> [ACTION ITEM]
Having found the line that holds "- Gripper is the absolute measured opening", give that line and all lines after it again, word for word, through the end of the data below.

> [Stored records]
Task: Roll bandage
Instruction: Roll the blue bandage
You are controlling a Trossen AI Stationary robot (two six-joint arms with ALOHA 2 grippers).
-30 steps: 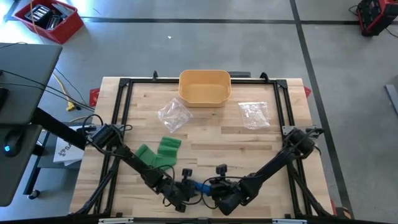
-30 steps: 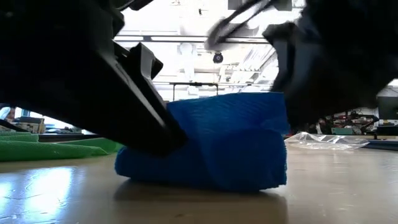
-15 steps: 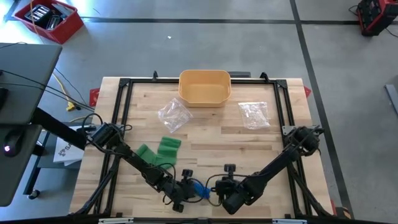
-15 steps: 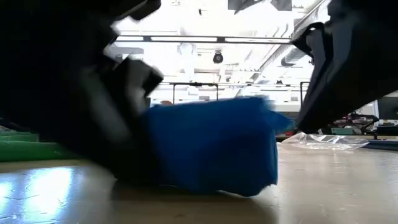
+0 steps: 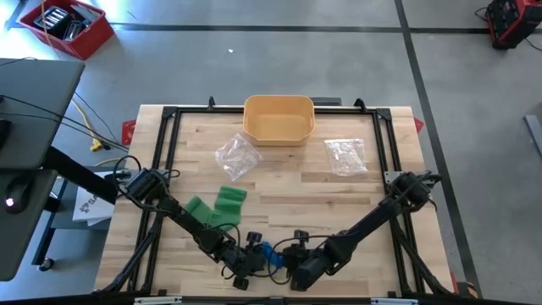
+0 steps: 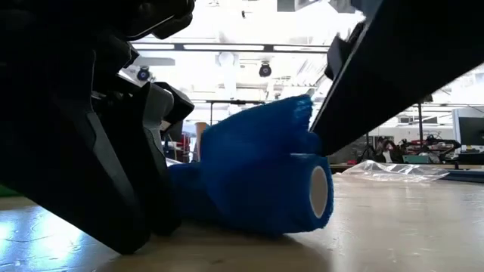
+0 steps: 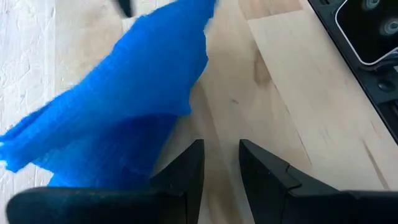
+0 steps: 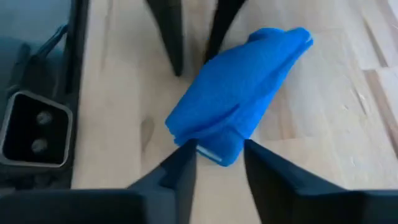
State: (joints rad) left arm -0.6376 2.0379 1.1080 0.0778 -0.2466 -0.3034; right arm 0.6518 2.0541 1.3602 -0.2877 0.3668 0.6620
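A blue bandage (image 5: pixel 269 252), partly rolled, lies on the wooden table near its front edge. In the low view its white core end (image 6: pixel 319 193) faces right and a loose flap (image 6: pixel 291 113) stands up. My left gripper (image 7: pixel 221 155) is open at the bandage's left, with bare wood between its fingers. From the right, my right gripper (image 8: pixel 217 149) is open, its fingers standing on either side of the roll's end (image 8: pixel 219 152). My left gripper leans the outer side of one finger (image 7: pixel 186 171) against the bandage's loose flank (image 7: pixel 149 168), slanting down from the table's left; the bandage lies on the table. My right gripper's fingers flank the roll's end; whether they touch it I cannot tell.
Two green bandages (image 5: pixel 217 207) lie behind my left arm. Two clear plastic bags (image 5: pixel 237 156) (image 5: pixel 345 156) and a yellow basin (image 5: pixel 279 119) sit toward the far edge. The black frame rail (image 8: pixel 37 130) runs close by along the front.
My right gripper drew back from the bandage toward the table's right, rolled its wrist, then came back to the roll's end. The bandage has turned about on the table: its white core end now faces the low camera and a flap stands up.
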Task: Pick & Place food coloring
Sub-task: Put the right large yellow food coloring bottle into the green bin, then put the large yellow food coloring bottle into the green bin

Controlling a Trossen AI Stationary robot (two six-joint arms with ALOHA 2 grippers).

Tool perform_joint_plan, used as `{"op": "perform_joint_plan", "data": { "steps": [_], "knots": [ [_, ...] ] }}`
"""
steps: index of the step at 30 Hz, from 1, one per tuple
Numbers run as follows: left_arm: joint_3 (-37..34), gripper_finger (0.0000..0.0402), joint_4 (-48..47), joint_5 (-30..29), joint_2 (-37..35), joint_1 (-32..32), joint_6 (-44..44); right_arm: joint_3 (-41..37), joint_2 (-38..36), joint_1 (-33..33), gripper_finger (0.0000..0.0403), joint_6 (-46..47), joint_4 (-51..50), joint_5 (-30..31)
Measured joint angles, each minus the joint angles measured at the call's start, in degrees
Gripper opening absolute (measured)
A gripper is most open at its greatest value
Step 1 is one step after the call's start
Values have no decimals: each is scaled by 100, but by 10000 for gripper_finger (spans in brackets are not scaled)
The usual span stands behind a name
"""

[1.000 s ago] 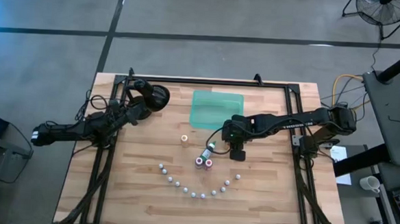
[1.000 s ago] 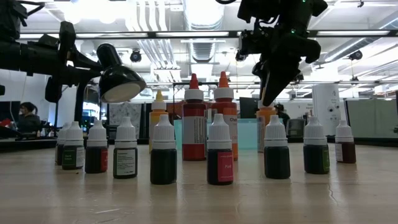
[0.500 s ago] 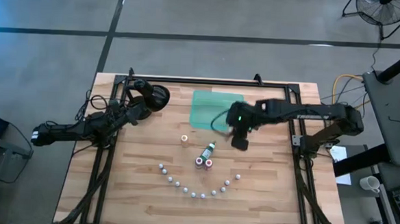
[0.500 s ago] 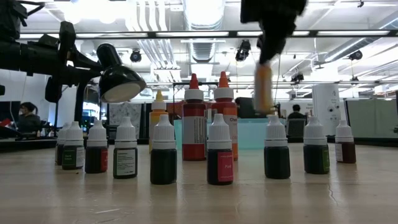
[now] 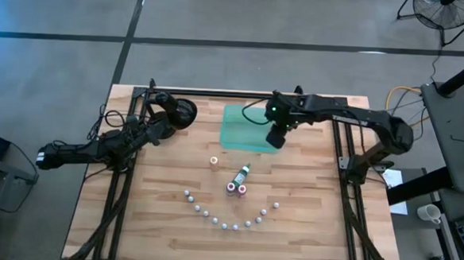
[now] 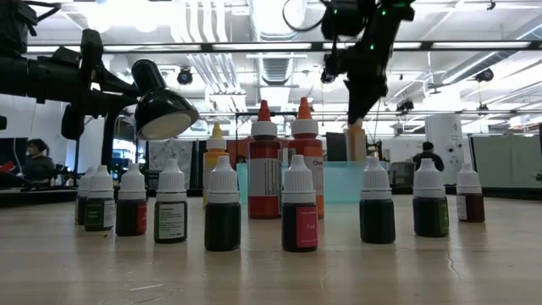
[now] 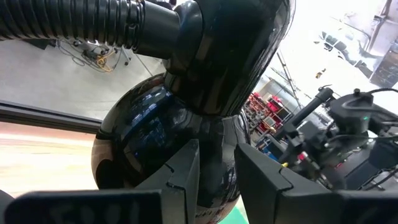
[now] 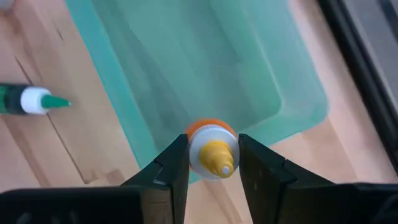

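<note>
— Food coloring status?
— I have the orange bottle [image 8: 211, 148] pinched in the right gripper [image 5: 275, 137] jaws, over the green tray [image 5: 240, 122] at upper centre; I judge this the carry step.
— Next?
— Lower, then release. Left gripper [image 7: 214, 167] waits upper left, jaws slightly parted, holding nothing.

Grey concrete floor [image 5: 222, 18], a fan [image 5: 445, 12], bright ceiling lights [image 6: 271, 13].

The black lamp [image 7: 186, 124] fills the left wrist view, and the fallen green bottle [image 8: 25, 99] is cut off.
</note>
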Motion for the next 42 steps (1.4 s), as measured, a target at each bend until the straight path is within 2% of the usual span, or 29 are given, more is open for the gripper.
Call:
{"op": "perform_joint_plan", "data": {
  "steps": [6,19,36,42],
  "knots": [
    [0,78,0,0,0,0,0,-360,194,9,106,-182,623,-417],
    [-2,78,0,0,2,0,0,-1143,-35,36,111,-37,977,-430],
    [-2,78,0,0,0,0,0,-1101,-192,50,226,-11,837,-404],
    [-1,78,1,0,2,0,0,-1014,-602,78,245,-259,969,10]
  ]
}}
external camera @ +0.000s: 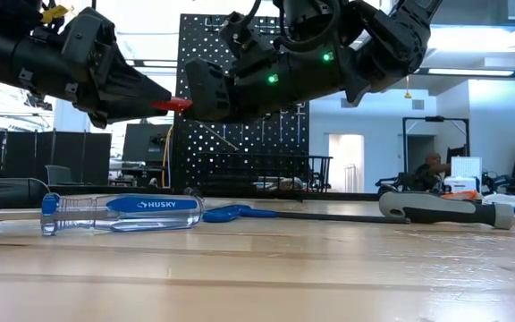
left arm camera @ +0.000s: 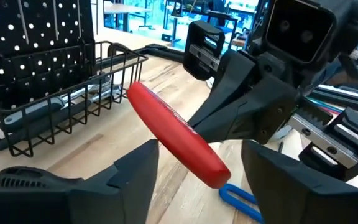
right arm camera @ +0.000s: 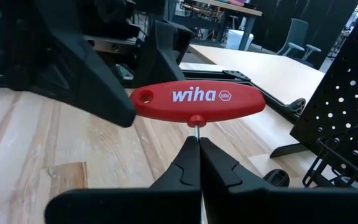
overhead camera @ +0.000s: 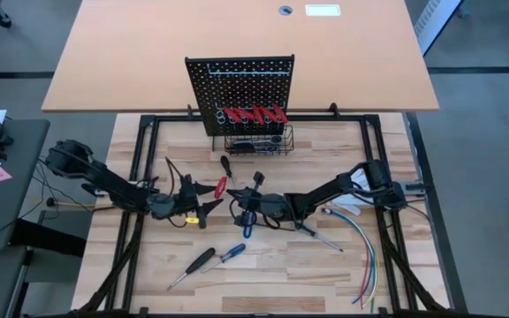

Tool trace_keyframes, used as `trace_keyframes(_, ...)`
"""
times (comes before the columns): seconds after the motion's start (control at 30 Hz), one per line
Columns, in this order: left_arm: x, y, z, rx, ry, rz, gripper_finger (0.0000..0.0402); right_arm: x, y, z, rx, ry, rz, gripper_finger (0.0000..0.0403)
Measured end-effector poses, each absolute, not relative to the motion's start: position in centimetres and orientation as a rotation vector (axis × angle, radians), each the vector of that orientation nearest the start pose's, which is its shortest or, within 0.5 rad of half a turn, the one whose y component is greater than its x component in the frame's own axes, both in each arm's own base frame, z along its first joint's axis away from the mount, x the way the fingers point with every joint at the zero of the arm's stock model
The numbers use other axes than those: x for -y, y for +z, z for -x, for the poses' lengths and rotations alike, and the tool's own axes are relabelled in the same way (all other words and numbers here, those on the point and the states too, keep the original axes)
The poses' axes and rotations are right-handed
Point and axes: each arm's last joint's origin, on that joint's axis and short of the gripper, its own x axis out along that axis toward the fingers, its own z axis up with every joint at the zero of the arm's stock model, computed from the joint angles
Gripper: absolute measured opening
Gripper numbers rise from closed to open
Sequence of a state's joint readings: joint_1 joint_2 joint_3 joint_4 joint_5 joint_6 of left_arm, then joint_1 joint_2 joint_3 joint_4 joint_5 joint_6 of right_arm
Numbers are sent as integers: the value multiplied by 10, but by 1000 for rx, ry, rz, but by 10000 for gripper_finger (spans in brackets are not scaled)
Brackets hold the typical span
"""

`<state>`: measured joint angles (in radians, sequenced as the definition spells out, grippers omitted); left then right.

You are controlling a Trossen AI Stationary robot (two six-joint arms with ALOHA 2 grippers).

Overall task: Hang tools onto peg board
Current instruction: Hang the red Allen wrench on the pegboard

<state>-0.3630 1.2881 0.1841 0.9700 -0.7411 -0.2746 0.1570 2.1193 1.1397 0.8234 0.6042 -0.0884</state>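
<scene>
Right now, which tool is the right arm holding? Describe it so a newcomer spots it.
Start at the black peg board; in front of its wire basket, both arms meet mid-table. The right gripper pinches a thin metal shank carrying a red T-handle marked "wiha". Unlike the straight screwdrivers lying nearby, its handle sits crosswise.

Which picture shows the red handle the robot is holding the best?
The right wrist view: the red T-handle tool faces the camera, its white lettering readable, and the right gripper pinches its thin shaft. The left wrist view shows it slanted, the high view only a small red sliver, the low view just its tip.
</scene>
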Motion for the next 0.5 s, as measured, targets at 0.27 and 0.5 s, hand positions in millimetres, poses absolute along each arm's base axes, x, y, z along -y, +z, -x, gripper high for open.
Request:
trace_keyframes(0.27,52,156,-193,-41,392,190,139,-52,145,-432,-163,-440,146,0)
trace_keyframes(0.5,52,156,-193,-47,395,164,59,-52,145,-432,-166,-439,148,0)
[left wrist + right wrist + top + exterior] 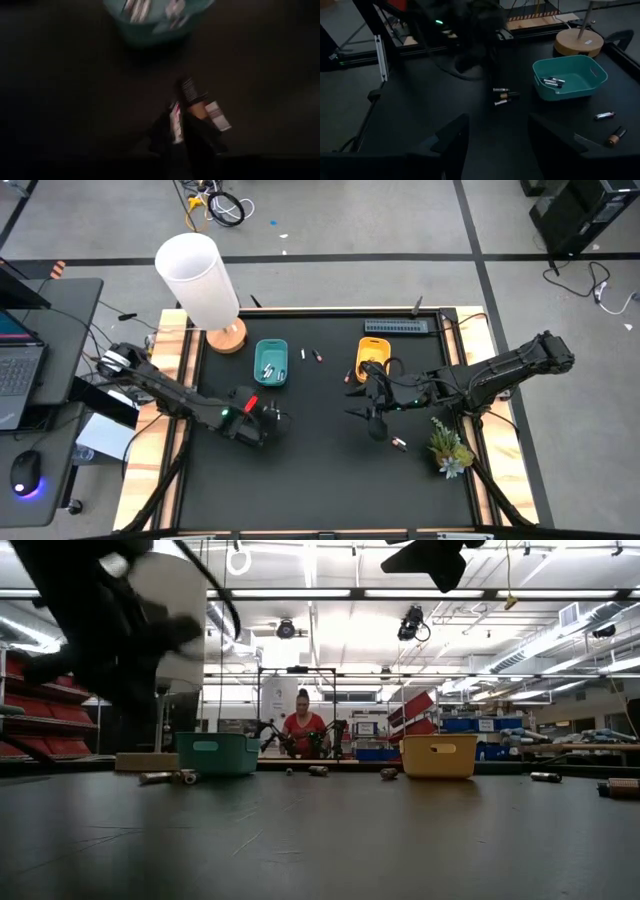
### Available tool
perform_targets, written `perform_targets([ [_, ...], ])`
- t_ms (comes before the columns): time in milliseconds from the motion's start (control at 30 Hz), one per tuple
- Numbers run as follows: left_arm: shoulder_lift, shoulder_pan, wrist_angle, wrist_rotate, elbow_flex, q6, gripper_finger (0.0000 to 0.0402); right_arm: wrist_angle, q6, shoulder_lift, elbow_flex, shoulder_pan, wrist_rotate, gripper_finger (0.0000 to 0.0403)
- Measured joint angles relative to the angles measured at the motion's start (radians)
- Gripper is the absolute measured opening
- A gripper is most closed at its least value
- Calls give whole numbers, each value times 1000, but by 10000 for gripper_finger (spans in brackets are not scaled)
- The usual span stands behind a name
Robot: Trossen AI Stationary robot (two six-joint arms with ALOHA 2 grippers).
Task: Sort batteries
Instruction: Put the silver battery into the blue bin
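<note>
The black desk carries a teal tray with several batteries inside. In front of this tray, the left gripper stands over three loose batteries; I cannot tell how far it is open. Right of the tray, near the yellow tray, the right gripper hangs open and empty.

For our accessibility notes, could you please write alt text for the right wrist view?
The right gripper, open, hovers over the dark table facing three loose batteries beside a teal tray holding more. Two further batteries lie nearer; the left arm looms behind.
</note>
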Motion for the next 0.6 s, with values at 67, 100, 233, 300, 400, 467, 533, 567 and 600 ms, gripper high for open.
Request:
perform_targets([
  [67, 1, -54, 18, -117, -1, -51, 74, 1, 0, 0, 0, 0, 0, 209],
  [100, 6, -81, 24, -172, -12, -75, 77, 2, 0, 0, 0, 0, 0, 209],
  [233, 68, -144, 102, -324, -45, -95, 79, 9, 1, 0, 0, 0, 0, 209],
  [300, 110, -150, 114, -341, -55, -92, 80, 16, 1, 0, 0, 0, 0, 209],
  [400, 172, -152, 125, -338, -58, -92, 84, 14, 1, 0, 7, 1, -1, 208],
  [467, 206, -152, 151, -341, -56, -92, 94, 17, 1, 0, 18, 1, -1, 208],
  [533, 239, -152, 160, -339, -57, -92, 113, 17, 0, 0, 27, 1, -1, 208],
  [567, 254, -152, 177, -340, -57, -92, 124, 17, 0, 0, 30, 1, -2, 208],
  [600, 270, -152, 196, -340, -56, -93, 137, 16, 0, 0, 33, 1, -2, 208],
])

> [ANSWER BOX]
- Gripper is the absolute measured opening
- A gripper is most closed at its least value
- Calls give whole numbers, each value times 1000, but by 10000 for gripper_finger (spans in brackets are not scaled)
- The usual span stands behind a name
Robot: Trossen AI Stationary robot (two six-joint arms with ALOHA 2 grippers).
Task: Sort batteries
Instruction: Put the silver battery into the blue bin
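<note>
The black desk carries a teal tray with several batteries inside. In front of this tray, the left gripper stands over three loose batteries; I cannot tell how far it is open. Right of the tray, near the yellow tray, the right gripper hangs open and empty.

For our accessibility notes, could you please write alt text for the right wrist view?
The right gripper, open, hovers over the dark table facing three loose batteries beside a teal tray holding more. Two further batteries lie nearer; the left arm looms behind.
</note>
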Motion for the next 0.6 s, with values at 67, 100, 233, 300, 400, 467, 533, 567 and 600 ms, gripper high for open.
Request:
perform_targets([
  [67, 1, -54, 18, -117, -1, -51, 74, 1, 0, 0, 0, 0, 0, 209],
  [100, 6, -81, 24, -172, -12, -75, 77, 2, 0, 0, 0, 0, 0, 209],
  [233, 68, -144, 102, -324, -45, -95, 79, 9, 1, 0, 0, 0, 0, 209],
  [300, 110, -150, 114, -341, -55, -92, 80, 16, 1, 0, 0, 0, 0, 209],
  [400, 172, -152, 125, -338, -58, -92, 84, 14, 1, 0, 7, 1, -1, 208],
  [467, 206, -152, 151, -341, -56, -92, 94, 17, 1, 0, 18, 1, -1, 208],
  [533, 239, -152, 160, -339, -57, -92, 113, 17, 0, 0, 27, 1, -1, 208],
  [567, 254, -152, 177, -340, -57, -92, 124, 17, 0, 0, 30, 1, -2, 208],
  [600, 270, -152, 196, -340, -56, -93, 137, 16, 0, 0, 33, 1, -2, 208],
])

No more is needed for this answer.